Pele figured that her announcement would more or less be all the contact she would have with humanity. She would live in a world of light guarded from the outside by an earthen fortress. It would be a lonely life, but not a sad one, not really. Earth’s superhumans might even visit her. She would like that. She wanted to ask them how they managed to have such dangerous powers without being considered a threat by those around them.

 

But the crowds around Kilauea did not disperse.

 

They grew.

 

Multitudes wanted to see her.

 

They shouted, they chanted, they beat drums, and they begged her to appear again.
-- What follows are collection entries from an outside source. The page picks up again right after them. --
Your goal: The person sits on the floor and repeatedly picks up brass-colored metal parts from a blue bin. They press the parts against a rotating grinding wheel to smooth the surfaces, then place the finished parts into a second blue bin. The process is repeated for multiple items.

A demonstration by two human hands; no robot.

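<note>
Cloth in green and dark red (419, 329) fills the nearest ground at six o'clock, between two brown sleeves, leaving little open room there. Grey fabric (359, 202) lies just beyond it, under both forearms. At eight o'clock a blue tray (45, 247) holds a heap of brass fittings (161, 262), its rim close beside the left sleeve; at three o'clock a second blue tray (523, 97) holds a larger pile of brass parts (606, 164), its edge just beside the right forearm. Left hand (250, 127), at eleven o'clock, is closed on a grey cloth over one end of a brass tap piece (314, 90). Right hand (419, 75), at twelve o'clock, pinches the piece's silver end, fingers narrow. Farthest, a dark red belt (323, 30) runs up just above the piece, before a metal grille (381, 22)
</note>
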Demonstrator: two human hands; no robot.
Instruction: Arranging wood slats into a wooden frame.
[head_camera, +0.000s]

They wanted to see her. They wanted to hear her speak. 

 

Why did they love her so? Pele couldn’t understand it. She wasn’t a mighty goddess. When challenged she was defeated. When she issued a challenge she was defeated. She wasn’t a wise goddess either. Her temper was legendary. She burnt the one person she loved most in the world.

 

And they knew this! They knew all this!

 

Was their love just because she was tied to the creation of their lands? Was it just because her fires made the surface upon which they built their civilization? 

 

Or was it because they had sympathy for her? Did they pity her? No. Pity alone couldn’t account for how they treated her. They called her Madame Pele, Sweet Pele. They respected her, and respect could not come from pity. 

 

Pele thought long and hard about how they treated her, and after a time she came to the conclusion that they loved her because they did not worship her. 

 

Worship of Pele all but died out in 1824 when Kapiolani, a chieftess and convert to Christianity, threw rocks into Kilauea in an act of defiance recorded in a poem by Tennyson.  Before Kapiolani, Pele’s story was a tool of warlords. In 1790, Hawaii was divided between the warring factions of Kamehameha and Keoua. When Kilauea erupted, it killed the forces of Keoua. Kamehameha was quick to capitalize on his good fortune and proclaimed himself divinely appointed to rule by Pele–as if a goddess that knew all too well the cost of violence would slaughter masses of people for the benefit of a tiny, human warlord.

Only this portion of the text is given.